## Task goal
In the entries below, how many lines contain "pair"? Answer with the number and nothing else.

[Stored data]
------------------------------------------------------------------------
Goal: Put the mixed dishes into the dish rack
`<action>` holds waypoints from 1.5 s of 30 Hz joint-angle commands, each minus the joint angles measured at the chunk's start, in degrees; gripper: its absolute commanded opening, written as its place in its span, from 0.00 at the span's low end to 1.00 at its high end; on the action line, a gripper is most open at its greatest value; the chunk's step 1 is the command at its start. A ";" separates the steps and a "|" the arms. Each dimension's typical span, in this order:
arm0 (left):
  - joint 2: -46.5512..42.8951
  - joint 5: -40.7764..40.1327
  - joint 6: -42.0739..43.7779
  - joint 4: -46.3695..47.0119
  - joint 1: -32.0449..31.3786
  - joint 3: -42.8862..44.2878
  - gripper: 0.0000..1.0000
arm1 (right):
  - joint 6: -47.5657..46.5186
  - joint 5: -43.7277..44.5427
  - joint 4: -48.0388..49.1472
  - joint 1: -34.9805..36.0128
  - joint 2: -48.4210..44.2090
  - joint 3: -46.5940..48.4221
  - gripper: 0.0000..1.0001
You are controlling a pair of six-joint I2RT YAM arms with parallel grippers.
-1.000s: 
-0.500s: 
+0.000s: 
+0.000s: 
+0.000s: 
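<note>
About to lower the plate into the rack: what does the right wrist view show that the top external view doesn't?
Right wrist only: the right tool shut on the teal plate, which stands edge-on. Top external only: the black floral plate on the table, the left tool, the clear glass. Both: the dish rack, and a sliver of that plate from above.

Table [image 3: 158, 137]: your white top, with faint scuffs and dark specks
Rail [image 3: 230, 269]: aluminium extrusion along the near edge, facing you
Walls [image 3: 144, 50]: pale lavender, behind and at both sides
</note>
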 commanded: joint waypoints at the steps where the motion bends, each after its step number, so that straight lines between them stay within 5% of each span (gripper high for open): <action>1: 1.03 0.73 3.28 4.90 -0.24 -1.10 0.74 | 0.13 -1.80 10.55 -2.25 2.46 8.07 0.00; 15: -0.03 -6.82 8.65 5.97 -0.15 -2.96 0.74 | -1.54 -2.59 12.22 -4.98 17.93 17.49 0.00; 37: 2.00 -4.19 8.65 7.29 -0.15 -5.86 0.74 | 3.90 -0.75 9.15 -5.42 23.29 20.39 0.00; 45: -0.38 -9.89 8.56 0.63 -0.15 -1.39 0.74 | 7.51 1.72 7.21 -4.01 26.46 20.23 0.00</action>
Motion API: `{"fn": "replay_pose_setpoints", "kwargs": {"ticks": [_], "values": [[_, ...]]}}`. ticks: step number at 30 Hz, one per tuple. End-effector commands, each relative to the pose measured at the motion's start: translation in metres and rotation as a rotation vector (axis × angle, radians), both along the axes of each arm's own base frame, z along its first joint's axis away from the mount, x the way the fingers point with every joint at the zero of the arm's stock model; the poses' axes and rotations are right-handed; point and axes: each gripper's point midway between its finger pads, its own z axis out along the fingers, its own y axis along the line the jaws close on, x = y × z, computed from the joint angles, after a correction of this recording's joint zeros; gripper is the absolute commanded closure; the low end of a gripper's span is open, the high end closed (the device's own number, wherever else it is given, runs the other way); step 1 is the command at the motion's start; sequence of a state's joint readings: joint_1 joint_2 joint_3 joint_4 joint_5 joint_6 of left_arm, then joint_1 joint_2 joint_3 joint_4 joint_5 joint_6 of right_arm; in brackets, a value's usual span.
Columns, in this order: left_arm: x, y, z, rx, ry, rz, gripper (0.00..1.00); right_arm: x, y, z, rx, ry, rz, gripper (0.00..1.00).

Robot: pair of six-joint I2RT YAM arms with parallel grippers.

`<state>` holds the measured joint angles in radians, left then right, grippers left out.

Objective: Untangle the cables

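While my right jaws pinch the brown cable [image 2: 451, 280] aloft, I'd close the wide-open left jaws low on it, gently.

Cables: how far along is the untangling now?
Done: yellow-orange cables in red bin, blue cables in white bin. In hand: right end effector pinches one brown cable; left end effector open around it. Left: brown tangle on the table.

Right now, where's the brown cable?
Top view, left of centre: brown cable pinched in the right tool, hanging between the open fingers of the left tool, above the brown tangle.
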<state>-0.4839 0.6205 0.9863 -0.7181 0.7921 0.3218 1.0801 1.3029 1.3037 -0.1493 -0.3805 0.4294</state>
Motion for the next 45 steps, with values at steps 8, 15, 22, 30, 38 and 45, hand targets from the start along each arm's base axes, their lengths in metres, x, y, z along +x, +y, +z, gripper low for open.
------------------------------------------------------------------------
## Output of the exercise
2